_Provided records:_
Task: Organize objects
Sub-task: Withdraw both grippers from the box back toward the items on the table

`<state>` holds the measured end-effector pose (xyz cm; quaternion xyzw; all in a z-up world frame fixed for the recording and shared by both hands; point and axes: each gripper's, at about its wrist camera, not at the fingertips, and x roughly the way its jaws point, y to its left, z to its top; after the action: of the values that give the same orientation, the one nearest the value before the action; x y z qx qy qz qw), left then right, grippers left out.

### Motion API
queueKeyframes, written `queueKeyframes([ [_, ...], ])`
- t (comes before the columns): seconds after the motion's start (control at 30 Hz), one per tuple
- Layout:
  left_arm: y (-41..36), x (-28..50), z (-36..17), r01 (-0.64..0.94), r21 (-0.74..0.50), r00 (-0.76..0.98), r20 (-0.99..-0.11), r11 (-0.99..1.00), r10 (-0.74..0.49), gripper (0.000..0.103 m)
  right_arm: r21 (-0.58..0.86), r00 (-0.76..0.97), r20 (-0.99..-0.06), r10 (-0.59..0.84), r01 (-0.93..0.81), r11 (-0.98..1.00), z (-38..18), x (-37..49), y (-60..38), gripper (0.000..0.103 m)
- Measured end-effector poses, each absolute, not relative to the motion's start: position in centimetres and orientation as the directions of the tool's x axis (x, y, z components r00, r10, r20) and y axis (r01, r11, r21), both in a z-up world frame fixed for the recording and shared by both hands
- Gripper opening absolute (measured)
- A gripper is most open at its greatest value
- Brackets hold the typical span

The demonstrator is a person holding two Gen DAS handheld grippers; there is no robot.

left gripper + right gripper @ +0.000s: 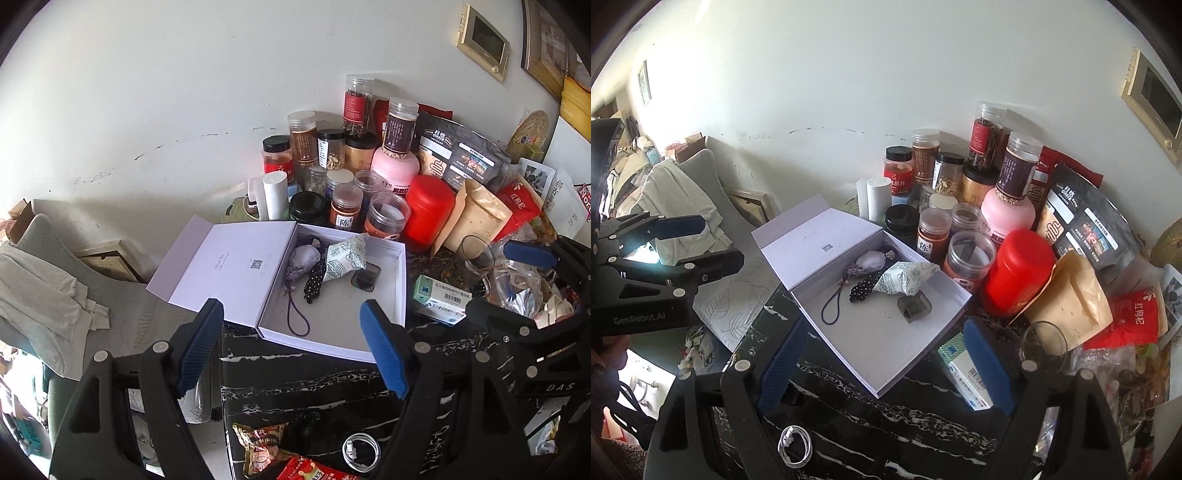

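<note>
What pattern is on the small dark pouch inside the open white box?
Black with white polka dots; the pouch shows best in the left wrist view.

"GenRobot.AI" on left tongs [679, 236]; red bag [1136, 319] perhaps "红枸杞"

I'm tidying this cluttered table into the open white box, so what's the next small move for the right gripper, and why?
Probably ease the right gripper forward and right onto the blue and white medicine carton beside the white box. Its jaws stand open and empty, the carton lies loose just ahead, and the near half of the box floor is bare.
</note>
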<state>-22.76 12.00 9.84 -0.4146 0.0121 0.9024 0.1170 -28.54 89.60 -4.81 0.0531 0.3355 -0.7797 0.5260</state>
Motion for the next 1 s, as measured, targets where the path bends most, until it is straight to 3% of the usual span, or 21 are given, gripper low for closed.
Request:
queueKeyframes([
  [1.0, 6.7, -7.8, 3.4, -0.195, -0.106, -0.538, -0.819, -0.975, 0.197, 0.075, -0.445, -0.427, -0.539, -0.725, 0.876, -0.186, -15.8, -22.8, 95.9, 0.087],
])
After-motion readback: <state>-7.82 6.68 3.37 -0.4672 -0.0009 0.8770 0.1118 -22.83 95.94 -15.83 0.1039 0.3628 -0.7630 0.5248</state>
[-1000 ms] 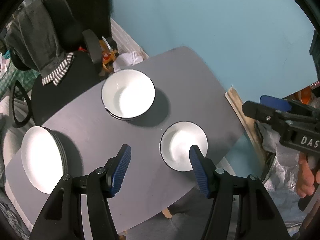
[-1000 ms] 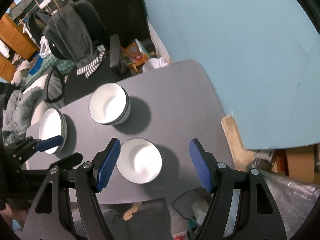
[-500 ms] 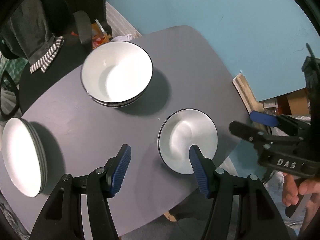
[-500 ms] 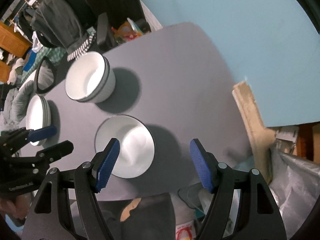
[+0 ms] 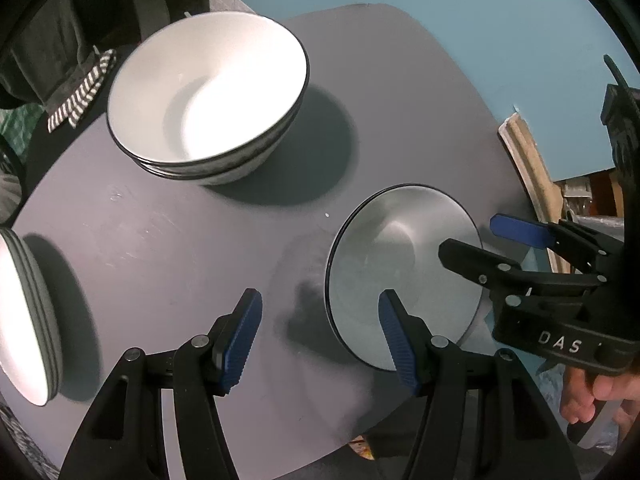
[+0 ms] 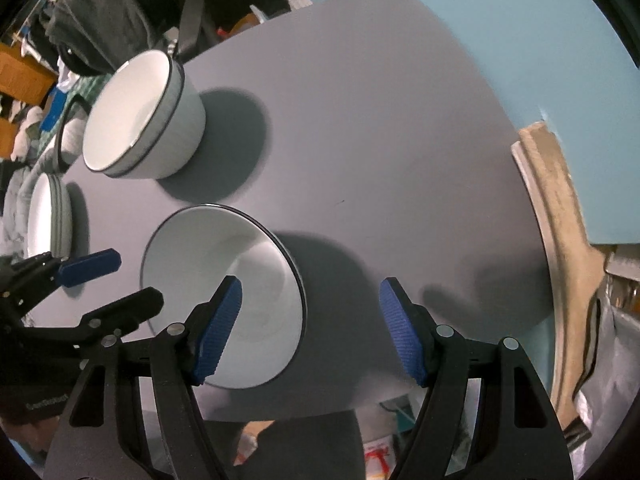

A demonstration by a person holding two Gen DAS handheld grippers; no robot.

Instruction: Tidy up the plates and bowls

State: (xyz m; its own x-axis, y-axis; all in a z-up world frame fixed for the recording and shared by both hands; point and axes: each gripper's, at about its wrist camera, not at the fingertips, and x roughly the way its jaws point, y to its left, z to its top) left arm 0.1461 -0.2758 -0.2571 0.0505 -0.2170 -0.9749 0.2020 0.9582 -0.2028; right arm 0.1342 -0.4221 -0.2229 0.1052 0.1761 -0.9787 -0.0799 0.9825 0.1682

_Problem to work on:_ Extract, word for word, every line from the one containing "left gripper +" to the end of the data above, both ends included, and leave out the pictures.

_Your response:_
left gripper + right gripper @ +0.000s: 

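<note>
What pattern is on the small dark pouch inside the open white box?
Black with white polka dots; the pouch shows best in the left wrist view.

"GenRobot.AI" on left tongs [679, 236]; red bag [1136, 319] perhaps "红枸杞"

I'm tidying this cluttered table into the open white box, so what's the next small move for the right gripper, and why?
Probably ease the right gripper forward and right onto the blue and white medicine carton beside the white box. Its jaws stand open and empty, the carton lies loose just ahead, and the near half of the box floor is bare.
</note>
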<state>-22.76 12.00 9.84 -0.4146 0.0121 0.9024 0.1170 -28.54 89.60 -4.81 0.0531 0.3355 -0.7797 0.5260</state>
Motion for the next 1 s, as measured, targets where the path bends most, until it is straight to 3% of the usual span, or 21 are given, gripper low for closed.
Request:
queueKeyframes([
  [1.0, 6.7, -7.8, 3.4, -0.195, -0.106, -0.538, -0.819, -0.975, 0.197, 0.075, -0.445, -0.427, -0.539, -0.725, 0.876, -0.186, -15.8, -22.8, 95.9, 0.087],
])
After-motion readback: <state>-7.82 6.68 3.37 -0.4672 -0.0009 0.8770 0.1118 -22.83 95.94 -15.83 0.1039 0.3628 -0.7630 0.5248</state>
[-1000 ms] 
[-1000 ms] 
[-500 ms] 
[-500 ms] 
[+0 ms] 
[+0 ms] 

A demonstration by a person holding two Gen DAS handheld grippers; no robot.

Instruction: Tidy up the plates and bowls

State: (xyz m; its own x-axis, y-axis; all in a z-up world frame fixed for the recording and shared by both hands; point and axes: each gripper's, at about its wrist camera, not at the fingertips, and x roughly the way its jaws point, y to its left, z to its top) left arm 0.1461 -0.2758 -0.2571 0.0505 -0.2170 -0.9749 0.2020 0.9582 -0.2028; right arm 0.1342 -0.4221 -0.2229 0.1052 0.1761 -0.9787 -0.0799 0.9825 0.1682

This exercise is now complete.